Correct, although a minor clarification: All data nodes need access to the repository location. If this is a shared file system they will all need it mounted locally. If the location is something like Amazon S3, they'll all need internet access and credentials to upload, etc.
Depends on where the repository location is. You could have the repository location on one of the data nodes, but that wouldn't be a great idea. Snapshots are for disaster recovery, so it should ideally be somewhere else (unrelated storage server, offsite, cloud backup, etc).
The first backup of your index will be approximately the same size as the set of primary shards making up that index. E.g. if the index has 5 primary shards totaling about 50gb, and a replica (which adds another 50gb since it's a copy), the first snapshot will be about 50gb total.
Note: the subsequent snapshots will be a lot smaller. Snapshots store the delta between existing snapshots and the cluster. So the second snapshot will only store the changes that have occurred since the first snapshot and will be considerably smaller because of that.
It is! But the sharding scheme of Elasticsearch is for runtime high-availability. If you lose a node, the cluster is fine because there are replicas and data can be shuffled around.
That's not what snapshots are for. Snapshots are for disaster recovery. If you irreversibly lose a bunch of nodes (datacenter catches on fire, hurricane, bad virus wipes the nodes, hacker encrypts all the data and demands bitcoins, whatever), snapshots are so you can spin up a new cluster and restore it.
Hi, thanks so much for your reply. Just something else that came to mind: the data within the cluster is time based and gets purged if it's over 2 weeks old.. how can I make sure the same occurs in the snapshot? Will I have to take a new snapshot every day to reflect the new state of the cluster, (and delete the old snapshot to save space)?

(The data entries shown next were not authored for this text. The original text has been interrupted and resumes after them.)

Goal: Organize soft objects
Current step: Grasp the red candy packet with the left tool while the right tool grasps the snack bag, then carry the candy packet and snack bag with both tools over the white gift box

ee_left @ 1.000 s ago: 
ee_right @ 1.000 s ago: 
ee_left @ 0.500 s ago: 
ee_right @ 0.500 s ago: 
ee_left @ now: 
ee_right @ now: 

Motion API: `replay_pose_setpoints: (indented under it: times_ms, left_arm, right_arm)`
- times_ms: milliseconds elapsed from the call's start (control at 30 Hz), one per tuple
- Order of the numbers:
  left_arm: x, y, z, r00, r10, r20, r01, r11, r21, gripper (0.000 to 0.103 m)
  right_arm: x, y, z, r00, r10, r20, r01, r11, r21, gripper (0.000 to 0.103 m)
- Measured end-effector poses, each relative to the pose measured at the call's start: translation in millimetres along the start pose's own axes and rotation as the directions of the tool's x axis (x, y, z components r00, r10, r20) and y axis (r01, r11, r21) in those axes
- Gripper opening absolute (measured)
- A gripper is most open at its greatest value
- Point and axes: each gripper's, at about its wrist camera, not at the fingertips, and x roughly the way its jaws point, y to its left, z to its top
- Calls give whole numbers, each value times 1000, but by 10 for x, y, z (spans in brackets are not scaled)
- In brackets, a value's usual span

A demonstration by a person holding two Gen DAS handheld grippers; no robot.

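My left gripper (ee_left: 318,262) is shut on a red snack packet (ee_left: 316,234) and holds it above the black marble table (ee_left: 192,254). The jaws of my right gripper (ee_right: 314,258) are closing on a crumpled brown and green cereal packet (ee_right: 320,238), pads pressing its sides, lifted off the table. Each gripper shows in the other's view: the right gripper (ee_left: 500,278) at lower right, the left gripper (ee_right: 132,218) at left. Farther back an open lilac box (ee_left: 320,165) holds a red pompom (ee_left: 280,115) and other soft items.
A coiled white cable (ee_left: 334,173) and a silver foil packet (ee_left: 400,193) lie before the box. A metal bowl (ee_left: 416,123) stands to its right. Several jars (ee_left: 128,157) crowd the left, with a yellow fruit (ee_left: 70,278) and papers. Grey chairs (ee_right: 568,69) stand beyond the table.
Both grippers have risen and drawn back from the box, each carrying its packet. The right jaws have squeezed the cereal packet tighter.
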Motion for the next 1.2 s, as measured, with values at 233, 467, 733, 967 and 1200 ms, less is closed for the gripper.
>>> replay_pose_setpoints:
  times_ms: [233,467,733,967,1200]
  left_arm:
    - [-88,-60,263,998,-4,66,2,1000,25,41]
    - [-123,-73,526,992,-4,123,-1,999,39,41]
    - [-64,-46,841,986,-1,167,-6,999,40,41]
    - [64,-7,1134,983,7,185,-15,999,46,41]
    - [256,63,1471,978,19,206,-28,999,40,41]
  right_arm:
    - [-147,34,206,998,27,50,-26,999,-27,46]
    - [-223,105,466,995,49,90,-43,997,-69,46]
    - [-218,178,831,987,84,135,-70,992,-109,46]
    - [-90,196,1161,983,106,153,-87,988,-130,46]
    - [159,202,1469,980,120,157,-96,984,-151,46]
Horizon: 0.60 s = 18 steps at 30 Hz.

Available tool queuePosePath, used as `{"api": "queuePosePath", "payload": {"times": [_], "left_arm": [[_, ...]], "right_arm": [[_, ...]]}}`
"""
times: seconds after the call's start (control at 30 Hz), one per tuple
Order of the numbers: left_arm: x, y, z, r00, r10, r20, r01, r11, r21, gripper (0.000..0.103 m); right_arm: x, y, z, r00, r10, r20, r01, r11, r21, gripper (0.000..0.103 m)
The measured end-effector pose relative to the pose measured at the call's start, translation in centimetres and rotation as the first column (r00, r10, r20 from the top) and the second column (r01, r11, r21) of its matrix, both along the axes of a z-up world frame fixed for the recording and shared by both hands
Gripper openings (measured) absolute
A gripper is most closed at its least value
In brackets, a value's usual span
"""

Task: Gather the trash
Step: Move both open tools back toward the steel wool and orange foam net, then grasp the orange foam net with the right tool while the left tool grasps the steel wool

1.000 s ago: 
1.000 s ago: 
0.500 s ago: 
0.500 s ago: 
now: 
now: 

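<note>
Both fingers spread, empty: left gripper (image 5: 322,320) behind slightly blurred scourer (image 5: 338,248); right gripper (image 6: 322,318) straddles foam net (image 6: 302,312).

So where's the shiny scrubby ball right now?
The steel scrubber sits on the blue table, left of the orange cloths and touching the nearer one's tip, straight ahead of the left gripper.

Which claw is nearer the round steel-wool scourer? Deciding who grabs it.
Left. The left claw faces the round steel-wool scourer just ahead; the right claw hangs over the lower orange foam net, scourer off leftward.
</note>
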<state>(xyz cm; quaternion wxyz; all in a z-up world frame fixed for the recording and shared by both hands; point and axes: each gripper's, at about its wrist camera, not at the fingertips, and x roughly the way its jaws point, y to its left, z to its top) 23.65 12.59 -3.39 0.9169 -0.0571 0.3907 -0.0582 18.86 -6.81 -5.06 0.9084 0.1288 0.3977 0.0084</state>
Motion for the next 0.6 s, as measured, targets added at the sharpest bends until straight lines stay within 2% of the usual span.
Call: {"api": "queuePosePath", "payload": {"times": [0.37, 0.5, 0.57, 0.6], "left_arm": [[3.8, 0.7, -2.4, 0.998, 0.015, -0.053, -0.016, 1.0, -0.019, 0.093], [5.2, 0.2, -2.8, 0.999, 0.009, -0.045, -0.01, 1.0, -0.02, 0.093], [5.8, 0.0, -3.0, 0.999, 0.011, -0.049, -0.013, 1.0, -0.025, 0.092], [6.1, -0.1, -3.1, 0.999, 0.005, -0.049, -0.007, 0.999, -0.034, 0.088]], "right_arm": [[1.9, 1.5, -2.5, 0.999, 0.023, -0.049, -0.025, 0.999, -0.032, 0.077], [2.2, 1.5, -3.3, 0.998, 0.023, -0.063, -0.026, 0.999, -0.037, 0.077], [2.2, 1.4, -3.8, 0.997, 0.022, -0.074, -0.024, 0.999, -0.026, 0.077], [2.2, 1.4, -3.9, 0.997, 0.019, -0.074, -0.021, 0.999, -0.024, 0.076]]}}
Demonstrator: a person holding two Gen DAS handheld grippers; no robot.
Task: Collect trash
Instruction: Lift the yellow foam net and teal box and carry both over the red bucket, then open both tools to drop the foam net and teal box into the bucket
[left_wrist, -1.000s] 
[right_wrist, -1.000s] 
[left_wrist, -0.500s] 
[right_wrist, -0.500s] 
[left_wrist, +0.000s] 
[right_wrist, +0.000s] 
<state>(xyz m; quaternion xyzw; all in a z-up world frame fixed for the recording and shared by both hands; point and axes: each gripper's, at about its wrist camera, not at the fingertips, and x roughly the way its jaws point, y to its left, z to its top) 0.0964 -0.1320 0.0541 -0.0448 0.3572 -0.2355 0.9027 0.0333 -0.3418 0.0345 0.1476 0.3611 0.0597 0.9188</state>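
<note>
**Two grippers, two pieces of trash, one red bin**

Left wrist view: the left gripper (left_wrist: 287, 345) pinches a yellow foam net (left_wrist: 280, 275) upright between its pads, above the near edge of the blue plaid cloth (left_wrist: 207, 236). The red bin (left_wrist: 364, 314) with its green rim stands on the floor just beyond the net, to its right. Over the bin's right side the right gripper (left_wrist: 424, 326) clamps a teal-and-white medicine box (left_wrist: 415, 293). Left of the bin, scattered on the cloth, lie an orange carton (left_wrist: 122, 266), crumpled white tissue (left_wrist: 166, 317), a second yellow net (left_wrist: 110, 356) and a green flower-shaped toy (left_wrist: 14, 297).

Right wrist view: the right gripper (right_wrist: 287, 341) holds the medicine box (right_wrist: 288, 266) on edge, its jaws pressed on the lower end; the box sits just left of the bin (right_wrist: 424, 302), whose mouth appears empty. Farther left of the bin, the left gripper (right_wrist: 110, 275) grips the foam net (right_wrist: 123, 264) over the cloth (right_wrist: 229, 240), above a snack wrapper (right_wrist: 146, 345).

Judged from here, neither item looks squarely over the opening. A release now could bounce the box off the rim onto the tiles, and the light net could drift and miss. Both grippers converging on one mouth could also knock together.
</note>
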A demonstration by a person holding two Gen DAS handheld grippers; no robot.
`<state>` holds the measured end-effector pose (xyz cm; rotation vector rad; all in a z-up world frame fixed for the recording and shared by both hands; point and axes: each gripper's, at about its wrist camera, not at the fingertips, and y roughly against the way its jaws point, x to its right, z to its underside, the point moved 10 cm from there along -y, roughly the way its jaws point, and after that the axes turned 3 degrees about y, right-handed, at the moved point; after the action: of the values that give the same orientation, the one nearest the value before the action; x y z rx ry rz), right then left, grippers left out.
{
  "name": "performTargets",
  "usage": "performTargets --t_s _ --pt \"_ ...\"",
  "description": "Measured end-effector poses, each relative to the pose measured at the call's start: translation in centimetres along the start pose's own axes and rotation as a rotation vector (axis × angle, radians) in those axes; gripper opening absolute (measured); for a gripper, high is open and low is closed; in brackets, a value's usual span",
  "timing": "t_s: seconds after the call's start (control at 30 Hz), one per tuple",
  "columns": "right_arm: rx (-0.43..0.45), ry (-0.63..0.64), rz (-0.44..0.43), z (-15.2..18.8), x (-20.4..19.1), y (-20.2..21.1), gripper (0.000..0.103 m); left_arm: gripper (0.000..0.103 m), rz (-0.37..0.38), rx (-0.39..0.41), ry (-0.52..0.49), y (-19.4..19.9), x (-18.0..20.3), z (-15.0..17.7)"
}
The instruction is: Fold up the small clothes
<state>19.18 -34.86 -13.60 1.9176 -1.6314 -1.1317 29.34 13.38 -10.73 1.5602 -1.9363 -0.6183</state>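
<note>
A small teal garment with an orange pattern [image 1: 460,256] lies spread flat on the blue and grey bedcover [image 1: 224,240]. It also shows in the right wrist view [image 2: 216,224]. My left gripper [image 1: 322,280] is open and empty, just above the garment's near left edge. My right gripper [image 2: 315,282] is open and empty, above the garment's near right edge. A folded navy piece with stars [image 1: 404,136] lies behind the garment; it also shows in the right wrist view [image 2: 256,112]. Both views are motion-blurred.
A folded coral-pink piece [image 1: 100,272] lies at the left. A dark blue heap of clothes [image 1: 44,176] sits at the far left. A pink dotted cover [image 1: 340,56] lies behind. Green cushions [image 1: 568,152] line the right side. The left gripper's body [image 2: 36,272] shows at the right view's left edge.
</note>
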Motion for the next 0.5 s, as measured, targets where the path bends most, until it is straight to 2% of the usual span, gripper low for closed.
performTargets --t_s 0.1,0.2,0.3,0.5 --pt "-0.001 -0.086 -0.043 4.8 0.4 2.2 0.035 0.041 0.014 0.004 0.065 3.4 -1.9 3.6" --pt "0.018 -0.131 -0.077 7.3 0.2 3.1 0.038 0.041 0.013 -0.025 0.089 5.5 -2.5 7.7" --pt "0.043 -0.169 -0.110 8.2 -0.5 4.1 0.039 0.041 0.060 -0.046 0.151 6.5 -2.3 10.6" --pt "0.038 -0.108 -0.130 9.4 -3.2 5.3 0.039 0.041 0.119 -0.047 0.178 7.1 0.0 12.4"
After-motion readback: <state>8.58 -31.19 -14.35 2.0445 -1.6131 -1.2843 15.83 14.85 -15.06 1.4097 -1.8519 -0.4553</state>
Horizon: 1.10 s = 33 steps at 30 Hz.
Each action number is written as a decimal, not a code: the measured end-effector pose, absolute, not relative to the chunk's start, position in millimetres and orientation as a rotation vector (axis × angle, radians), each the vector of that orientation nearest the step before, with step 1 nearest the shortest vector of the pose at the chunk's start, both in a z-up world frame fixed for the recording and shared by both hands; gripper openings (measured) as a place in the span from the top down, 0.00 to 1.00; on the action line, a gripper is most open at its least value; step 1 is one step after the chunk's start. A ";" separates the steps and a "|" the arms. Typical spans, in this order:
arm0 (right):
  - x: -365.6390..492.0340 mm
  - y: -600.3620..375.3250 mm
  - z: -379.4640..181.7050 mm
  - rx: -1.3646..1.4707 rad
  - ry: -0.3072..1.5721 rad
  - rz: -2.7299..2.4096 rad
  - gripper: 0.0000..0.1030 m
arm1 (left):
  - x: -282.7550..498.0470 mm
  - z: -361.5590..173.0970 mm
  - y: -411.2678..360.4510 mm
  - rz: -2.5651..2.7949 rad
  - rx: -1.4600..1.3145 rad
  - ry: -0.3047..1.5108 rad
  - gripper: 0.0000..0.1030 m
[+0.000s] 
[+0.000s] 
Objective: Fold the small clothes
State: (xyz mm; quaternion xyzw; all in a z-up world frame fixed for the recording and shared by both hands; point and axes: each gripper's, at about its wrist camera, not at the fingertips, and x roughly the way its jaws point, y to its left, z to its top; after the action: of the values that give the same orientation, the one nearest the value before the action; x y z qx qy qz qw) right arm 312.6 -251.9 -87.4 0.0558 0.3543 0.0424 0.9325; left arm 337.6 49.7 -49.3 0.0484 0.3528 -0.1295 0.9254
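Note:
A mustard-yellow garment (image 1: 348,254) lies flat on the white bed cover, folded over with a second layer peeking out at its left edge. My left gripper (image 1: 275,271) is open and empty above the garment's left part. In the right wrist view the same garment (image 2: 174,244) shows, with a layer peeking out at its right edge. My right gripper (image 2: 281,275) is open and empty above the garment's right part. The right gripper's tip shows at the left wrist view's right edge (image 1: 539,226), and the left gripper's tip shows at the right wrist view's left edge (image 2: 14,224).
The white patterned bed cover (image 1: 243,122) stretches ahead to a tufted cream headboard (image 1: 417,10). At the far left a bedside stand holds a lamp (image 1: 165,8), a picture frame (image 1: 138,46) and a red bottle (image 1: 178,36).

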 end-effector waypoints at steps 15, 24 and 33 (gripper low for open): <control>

Also the master nodes, mainly so that the elected master can coordinate the effort to make sure that every data node has access...
It depends what you mean by "purged". If you mean that you are using time-based indices, and you delete entire indices after they have expired, then yes it works to take snapshots frequently and delete old ones in order to remove the expired indices from the repository. If you are not expiring whole indices then the story gets a lot more complicated.
Note that it takes essentially no extra space to snapshot an index that hasn't changed since the last snapshot, because snapshots are taken incrementally. It's not unusual to take snapshots much more frequently than daily because of this - every 30 minutes is a common frequency.